Well I missed a post yesterday, which means I can NEVER again say I post everyday! 😉 If you were really distraught about this, and found your Saturday sucked because you didn’t get to read a new post of mine, I think it’s time to get a life. (But that’s kind of hypocritical of me because I really don’t have much of a life myself).
Now for the real post to begin.
I may be a writer, but I am also a reader. I think, on a usual non-NaNoWriMo day, I spend more time reading than I do writing. Reading is so much greater than just a pastime; it’s an enriching experience that helps us learn and, sometimes, test the limits of our imaginations. I read a lot of different things, but my favourites are definitely Science-Fiction and Fantasy. I do enjoy many Classics as well.
When I think of my life spent as a reader, I imagine it to be a bookshelf displaying all of the books that I’ve read, organized chronologically by when I read them. I consider it this way because, when I think of a book that I’ve read, the first thing that comes to my mind is not how much I liked it or didn’t like it but, rather, the period in my life when I first read it. I think about what was going on in my life at the time, how it made me feel then and what I learned from it. I’m not sure if anyone else thinks of it this way, but I always find myself reminiscing, instead of thinking, about the books that I’ve read.

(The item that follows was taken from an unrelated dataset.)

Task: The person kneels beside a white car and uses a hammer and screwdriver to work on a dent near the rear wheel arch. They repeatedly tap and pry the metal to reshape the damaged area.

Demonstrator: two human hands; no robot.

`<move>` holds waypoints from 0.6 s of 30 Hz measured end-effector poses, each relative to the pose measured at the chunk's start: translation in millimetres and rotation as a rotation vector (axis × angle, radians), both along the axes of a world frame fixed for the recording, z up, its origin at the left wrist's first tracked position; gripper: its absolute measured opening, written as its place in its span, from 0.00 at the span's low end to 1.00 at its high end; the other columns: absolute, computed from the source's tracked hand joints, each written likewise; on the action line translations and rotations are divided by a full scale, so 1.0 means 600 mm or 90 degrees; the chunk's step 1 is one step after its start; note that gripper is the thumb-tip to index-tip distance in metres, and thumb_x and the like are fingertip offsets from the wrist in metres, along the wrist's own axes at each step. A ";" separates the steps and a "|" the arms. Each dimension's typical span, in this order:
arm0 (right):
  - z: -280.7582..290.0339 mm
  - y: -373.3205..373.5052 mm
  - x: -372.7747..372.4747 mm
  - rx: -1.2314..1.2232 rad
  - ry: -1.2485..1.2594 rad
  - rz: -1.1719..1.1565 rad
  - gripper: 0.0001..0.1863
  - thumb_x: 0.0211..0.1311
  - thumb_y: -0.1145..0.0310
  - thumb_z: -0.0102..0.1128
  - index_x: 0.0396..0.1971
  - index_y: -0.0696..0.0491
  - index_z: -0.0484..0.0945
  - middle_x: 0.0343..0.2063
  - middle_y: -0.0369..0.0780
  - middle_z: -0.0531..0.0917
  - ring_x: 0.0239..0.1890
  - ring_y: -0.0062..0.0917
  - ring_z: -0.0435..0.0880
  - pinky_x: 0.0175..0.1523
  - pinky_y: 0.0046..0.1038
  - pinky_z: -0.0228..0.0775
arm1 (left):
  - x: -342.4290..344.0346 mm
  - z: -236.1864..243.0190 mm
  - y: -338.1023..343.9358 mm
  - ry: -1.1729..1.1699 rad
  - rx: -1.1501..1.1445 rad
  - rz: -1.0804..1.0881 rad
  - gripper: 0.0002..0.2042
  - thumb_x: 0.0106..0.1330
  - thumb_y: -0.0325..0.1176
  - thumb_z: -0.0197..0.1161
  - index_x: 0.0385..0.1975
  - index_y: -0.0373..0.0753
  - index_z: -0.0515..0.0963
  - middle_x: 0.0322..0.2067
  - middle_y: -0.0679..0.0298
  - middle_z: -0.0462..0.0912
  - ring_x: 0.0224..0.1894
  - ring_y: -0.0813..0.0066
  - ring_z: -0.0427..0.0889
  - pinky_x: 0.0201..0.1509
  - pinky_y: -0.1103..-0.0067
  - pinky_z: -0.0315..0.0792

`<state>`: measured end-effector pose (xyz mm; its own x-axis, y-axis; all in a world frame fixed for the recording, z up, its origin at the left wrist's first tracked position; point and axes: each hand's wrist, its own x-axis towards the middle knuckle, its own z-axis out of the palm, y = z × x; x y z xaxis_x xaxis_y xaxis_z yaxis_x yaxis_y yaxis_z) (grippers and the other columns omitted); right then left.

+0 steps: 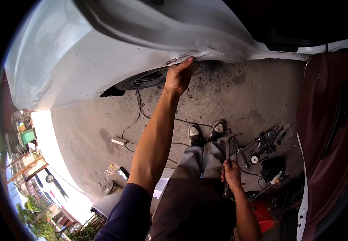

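My left hand reaches up to the white car body and grips its lower edge at the wheel arch. The thumb lies on top of the edge, and the fingers curl underneath, mostly hidden. Beside the hand, the paint is scuffed and the metal edge looks rough. Part of a dark wheel shows below the arch. Lower down on the right, near my leg, my right hand is closed around the handle of a hammer, its metal head pointing up, away from me.
An open car door with dark red trim stands at the right. Several tools lie on the floor near my shoes. A black cable and a white power strip cross the concrete. A phone lies lower left.
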<state>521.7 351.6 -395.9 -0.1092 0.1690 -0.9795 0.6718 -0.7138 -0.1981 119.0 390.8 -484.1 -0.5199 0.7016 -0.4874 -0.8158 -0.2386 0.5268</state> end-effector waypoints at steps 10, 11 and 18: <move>0.032 0.003 -0.187 -0.028 0.198 0.159 0.15 0.73 0.58 0.55 0.33 0.55 0.72 0.16 0.34 0.74 0.14 0.17 0.72 0.18 0.23 0.64 | 0.077 -0.002 -0.213 0.011 -0.271 0.004 0.24 0.70 0.33 0.61 0.63 0.32 0.66 0.59 0.54 0.75 0.62 0.60 0.75 0.64 0.66 0.68; 0.035 0.009 -0.206 -0.036 0.223 0.171 0.15 0.73 0.58 0.56 0.32 0.54 0.72 0.16 0.34 0.74 0.14 0.17 0.72 0.19 0.22 0.63 | 0.098 -0.009 -0.251 -0.004 -0.344 0.009 0.22 0.70 0.33 0.60 0.61 0.32 0.67 0.56 0.55 0.79 0.59 0.61 0.78 0.62 0.67 0.69; 0.038 0.086 -0.332 -0.149 0.398 0.246 0.13 0.71 0.60 0.59 0.33 0.55 0.72 0.16 0.34 0.74 0.14 0.16 0.72 0.18 0.21 0.65 | 0.167 0.101 -0.262 -0.100 -0.132 -0.019 0.20 0.72 0.35 0.58 0.60 0.34 0.68 0.55 0.55 0.78 0.58 0.64 0.78 0.61 0.68 0.71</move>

It’s almost as if, on this shelf, the books help to hold my life together and help me to remember details about my life that I might have forgotten otherwise. In a sense, I guess, I feel like the books on the shelf are actually intertwined with my life story and two bookends – one holding up my past, and the other opening up the future – are keeping everything together.
I may have over dramatized that a tad, but oh well. Basically, over an ongoing series of posts, I want to share with you some of the books from my bookshelf that really mean a lot to me, and then others that I wish, eventually, to read, thus adding them to my shelf.

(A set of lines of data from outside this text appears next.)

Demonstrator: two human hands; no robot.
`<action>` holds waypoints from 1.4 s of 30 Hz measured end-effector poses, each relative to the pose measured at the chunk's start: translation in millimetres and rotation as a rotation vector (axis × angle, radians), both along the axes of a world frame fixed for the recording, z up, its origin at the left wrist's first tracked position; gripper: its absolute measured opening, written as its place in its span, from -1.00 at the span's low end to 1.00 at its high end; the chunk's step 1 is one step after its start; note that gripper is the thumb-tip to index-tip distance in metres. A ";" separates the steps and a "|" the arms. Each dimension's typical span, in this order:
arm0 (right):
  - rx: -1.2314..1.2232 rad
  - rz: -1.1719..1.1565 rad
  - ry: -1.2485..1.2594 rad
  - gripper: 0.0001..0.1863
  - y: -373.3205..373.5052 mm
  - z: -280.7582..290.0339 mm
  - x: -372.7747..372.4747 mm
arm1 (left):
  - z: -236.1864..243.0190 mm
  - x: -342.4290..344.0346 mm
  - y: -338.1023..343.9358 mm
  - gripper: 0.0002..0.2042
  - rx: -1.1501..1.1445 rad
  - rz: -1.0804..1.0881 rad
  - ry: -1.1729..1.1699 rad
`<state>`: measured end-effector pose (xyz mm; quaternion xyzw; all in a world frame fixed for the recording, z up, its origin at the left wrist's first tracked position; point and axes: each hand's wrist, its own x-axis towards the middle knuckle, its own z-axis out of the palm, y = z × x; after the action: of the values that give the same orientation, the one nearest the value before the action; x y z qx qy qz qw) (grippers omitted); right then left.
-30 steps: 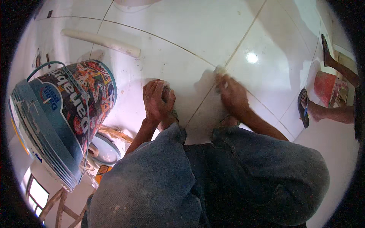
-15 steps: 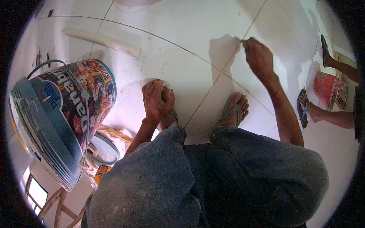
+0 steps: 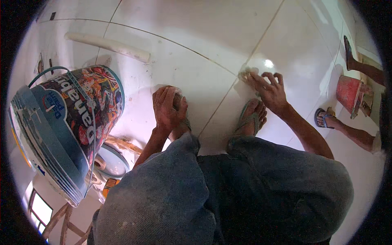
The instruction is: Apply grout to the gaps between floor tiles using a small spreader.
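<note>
Glossy white tiled floor [image 3: 196, 36], crossed by thin dark grout lines meeting near the middle. Lying on it at upper left, a pale pipe length [image 3: 108, 45], well apart from a colourful printed bucket [image 3: 67, 122] with a blue rim and wire handle at the left. Near the line crossing, a small pale rag [image 3: 246, 74] pressed flat under the right hand [image 3: 269, 90]; left hand [image 3: 167, 107] resting on the tile nearer the bucket. Sandalled foot [image 3: 251, 118] planted just below the rag. At far right, a red container [image 3: 350, 94] beside another person's sandalled foot [image 3: 324, 118].
</note>
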<state>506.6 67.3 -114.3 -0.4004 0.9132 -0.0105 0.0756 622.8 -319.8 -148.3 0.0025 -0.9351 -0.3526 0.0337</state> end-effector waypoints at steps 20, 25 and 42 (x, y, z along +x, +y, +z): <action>-0.111 0.264 -0.025 -0.43 -33.3 18.7 -72.2 | -5.7 2.4 1.9 -0.66 -0.043 0.029 -0.055; 0.014 0.423 -0.220 -0.49 -21.3 31.7 -68.4 | -10.0 4.7 2.2 -0.68 -0.064 0.050 -0.043; -0.012 0.290 -0.094 -0.47 -25.4 25.2 -93.8 | 0.8 -3.4 2.9 -0.69 -0.034 0.001 0.006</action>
<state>412.8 41.8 -89.1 -0.5277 0.8410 -0.0236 0.1167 619.3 -316.9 -147.5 0.0016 -0.9409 -0.3367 0.0368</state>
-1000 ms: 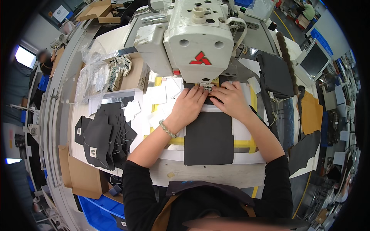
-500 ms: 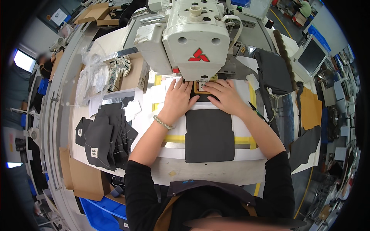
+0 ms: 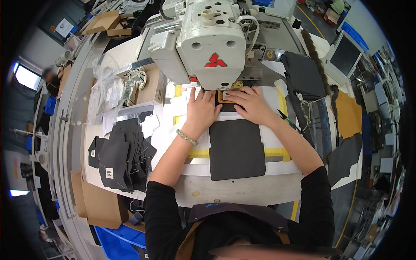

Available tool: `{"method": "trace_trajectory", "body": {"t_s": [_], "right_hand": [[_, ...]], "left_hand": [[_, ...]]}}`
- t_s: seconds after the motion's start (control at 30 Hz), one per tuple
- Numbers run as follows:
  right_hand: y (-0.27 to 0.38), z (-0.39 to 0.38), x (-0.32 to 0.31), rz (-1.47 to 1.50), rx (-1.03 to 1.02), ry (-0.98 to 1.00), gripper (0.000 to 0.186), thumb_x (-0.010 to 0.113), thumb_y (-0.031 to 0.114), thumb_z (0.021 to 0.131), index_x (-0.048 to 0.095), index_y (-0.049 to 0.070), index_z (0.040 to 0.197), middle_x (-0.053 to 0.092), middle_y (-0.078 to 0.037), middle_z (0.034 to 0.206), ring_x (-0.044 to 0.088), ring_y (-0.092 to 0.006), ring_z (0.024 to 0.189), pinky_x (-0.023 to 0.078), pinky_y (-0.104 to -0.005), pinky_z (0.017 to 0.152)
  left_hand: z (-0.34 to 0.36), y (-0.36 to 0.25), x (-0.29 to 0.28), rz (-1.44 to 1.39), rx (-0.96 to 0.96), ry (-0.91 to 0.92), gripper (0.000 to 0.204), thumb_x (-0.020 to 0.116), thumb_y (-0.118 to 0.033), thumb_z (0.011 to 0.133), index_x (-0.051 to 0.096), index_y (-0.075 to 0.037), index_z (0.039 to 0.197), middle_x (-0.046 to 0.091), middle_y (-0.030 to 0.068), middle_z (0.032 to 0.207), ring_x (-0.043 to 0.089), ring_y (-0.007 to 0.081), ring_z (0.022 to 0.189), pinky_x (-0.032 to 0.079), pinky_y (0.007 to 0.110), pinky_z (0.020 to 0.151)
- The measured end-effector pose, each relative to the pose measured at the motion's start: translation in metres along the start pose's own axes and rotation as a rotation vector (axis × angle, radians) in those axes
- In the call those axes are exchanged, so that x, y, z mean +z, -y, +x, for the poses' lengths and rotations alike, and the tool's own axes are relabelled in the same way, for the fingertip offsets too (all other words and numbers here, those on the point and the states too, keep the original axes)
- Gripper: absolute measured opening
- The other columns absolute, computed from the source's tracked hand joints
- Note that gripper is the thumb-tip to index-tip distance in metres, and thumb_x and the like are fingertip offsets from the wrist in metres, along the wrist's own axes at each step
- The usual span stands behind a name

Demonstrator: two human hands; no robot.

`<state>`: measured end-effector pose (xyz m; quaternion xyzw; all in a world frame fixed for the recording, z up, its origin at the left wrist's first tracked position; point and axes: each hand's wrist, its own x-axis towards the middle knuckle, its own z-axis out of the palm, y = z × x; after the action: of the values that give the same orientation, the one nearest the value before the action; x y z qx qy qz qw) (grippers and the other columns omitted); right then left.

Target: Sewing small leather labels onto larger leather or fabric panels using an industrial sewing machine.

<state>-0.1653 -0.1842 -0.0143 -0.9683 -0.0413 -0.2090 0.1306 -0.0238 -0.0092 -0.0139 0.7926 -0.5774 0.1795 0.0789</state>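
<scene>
Rests the left hand (image 3: 201, 114) flat, spread and grasping nothing, in the upper centre of the frame, with the thumb at the left edge of a dark fabric piece (image 3: 230, 107), beneath a white sewing machine (image 3: 211, 54). Lays the right hand (image 3: 253, 106), unclenched, across the right side of a brass-coloured clamp frame (image 3: 219, 98) around a pale label (image 3: 225, 95). Has a larger dark panel (image 3: 237, 149) just below, near the picture's middle, and piled dark pieces (image 3: 122, 156) at left.

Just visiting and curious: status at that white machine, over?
Left hand palm-down, left of the tan frame. Right hand palm-down, partly hiding it. Dark fabric piece under frame. White machine head close beyond both hands.
</scene>
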Motion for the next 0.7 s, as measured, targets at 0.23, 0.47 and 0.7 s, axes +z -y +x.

It’s always hard to determine a ‘favourite’ novel and for a long time I jumped back and forth between two novels in particular. In the last couple of years, though, it’s been pretty firmly cemented into my head which of the two I like just a little bit more than the other.
Okay, so my favourite ‘novel’ is actually a favourite series, but who really cares? There are five novels in this series, but they tell one complete story and you need to read all five of them to understand that story. I’m talking about David Eddings’ Belgariad, an Epic Fantasy series that he co-wrote with his wife, Leigh Eddings. The couple, who are now both deceased, wrote all of their novels together, although the earlier works are credited to David Eddings and only their later works say ‘David and Leigh Eddings’.
I was around twelve or thirteen when I first read the Belgariad – having read it a total of three times to date. From the very first sentence on the very first page of The Pawn Of Prophecy, I was enthralled. From the beginning, I knew that the story would unfold in epic proportions, but I was not quite prepared for how intricate each detail of the plot was, or how much consideration was put into piecing it all together.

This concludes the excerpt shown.